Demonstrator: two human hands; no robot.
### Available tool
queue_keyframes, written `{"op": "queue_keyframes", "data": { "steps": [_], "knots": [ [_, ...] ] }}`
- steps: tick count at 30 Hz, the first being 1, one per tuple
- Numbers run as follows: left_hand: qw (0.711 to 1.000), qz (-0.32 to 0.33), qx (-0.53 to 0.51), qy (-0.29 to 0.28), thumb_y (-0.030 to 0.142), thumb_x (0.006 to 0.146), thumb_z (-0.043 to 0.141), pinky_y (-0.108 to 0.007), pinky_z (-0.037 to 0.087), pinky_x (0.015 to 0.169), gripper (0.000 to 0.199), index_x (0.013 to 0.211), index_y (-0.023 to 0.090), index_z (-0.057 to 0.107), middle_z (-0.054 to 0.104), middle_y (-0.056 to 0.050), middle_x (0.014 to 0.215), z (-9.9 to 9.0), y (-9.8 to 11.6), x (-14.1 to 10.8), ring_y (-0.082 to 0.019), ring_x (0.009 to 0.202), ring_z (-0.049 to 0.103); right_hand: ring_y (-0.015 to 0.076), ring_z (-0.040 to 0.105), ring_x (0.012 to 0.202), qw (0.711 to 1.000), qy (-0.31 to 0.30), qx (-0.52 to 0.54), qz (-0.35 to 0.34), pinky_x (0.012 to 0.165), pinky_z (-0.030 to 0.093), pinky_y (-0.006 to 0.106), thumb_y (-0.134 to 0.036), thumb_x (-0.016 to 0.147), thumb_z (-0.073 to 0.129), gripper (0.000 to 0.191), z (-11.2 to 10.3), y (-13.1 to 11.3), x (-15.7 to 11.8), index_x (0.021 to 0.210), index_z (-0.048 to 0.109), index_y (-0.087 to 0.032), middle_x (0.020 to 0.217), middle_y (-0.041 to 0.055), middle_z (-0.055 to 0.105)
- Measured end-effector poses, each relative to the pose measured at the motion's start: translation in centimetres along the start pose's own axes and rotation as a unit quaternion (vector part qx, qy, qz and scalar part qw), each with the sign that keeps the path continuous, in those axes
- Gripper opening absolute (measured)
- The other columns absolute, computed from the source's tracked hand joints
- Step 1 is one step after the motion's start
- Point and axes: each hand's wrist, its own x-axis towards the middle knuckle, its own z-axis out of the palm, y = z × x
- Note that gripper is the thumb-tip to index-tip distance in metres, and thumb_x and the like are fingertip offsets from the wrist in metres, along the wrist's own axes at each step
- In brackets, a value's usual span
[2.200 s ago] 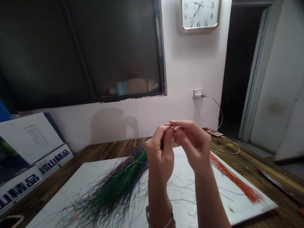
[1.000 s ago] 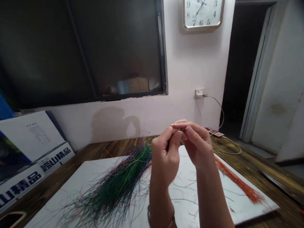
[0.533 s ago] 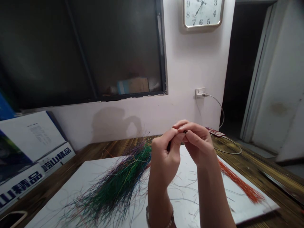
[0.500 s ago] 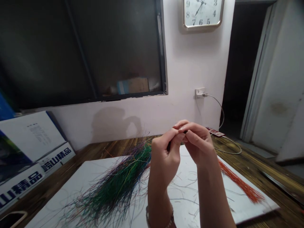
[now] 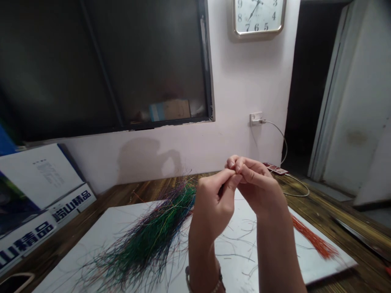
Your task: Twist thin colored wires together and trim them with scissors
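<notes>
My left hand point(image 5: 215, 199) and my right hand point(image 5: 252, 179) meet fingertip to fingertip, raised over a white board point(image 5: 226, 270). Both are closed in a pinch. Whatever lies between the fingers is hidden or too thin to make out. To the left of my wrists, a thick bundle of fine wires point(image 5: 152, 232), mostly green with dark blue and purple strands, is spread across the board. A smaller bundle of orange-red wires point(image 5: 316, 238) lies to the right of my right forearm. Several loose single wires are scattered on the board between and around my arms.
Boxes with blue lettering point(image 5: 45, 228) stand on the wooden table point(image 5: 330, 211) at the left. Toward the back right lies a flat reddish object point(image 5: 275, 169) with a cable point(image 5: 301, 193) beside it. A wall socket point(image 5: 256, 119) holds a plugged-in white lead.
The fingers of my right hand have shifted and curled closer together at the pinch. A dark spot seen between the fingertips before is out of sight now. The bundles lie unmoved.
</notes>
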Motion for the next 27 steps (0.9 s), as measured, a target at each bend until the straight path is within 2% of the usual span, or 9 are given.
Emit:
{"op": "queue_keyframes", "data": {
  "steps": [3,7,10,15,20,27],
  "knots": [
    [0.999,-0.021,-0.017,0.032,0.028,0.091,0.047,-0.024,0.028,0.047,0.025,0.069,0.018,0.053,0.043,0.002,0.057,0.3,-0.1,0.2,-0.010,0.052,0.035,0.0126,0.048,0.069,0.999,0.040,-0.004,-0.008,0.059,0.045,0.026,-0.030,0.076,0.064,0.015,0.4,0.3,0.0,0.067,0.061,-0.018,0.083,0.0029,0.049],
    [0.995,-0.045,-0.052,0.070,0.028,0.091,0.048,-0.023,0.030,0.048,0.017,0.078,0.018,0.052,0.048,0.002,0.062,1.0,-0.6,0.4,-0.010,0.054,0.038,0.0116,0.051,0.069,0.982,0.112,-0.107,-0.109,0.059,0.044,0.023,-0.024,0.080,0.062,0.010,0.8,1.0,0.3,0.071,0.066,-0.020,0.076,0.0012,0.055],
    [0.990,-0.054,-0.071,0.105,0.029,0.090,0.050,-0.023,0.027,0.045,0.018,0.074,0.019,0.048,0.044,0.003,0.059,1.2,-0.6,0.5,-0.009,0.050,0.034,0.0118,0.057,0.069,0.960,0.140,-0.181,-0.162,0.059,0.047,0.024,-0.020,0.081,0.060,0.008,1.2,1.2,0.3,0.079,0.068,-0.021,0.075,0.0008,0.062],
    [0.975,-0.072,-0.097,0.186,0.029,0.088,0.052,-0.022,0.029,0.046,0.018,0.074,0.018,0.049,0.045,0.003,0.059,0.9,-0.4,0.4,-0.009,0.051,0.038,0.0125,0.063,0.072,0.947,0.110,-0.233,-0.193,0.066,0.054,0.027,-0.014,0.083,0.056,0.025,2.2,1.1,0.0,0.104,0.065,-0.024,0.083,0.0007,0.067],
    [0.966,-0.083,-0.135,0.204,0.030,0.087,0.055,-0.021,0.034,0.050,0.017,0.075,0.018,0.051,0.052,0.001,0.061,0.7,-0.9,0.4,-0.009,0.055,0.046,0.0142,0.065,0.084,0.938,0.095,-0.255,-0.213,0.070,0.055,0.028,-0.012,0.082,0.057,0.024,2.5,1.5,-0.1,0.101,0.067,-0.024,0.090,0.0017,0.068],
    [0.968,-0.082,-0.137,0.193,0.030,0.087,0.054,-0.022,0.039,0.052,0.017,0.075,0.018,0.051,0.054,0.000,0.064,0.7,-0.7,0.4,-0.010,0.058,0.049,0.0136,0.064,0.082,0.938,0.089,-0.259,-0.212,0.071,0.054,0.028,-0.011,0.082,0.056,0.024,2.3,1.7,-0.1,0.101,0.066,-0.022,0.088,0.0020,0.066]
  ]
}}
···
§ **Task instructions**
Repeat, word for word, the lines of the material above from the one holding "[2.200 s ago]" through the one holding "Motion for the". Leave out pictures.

§ **Response area**
[2.200 s ago] 
[1.000 s ago] 
[0.533 s ago] 
[0.500 s ago] 
[now] 
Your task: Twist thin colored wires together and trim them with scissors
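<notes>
My left hand point(image 5: 215, 199) and my right hand point(image 5: 252, 179) meet fingertip to fingertip, raised over a white board point(image 5: 226, 270). Both are closed in a pinch. Whatever lies between the fingers is hidden or too thin to make out. To the left of my wrists, a thick bundle of fine wires point(image 5: 152, 232), mostly green with dark blue and purple strands, is spread across the board. A smaller bundle of orange-red wires point(image 5: 316, 238) lies to the right of my right forearm. Several loose single wires are scattered on the board between and around my arms.
Boxes with blue lettering point(image 5: 45, 228) stand on the wooden table point(image 5: 330, 211) at the left. Toward the back right lies a flat reddish object point(image 5: 275, 169) with a cable point(image 5: 301, 193) beside it. A wall socket point(image 5: 256, 119) holds a plugged-in white lead.
The fingers of my right hand have shifted and curled closer together at the pinch. A dark spot seen between the fingertips before is out of sight now. The bundles lie unmoved.
</notes>
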Motion for the next 27 steps (0.9 s), as measured, a target at each bend until the straight path is within 2% of the usual span, or 9 are given.

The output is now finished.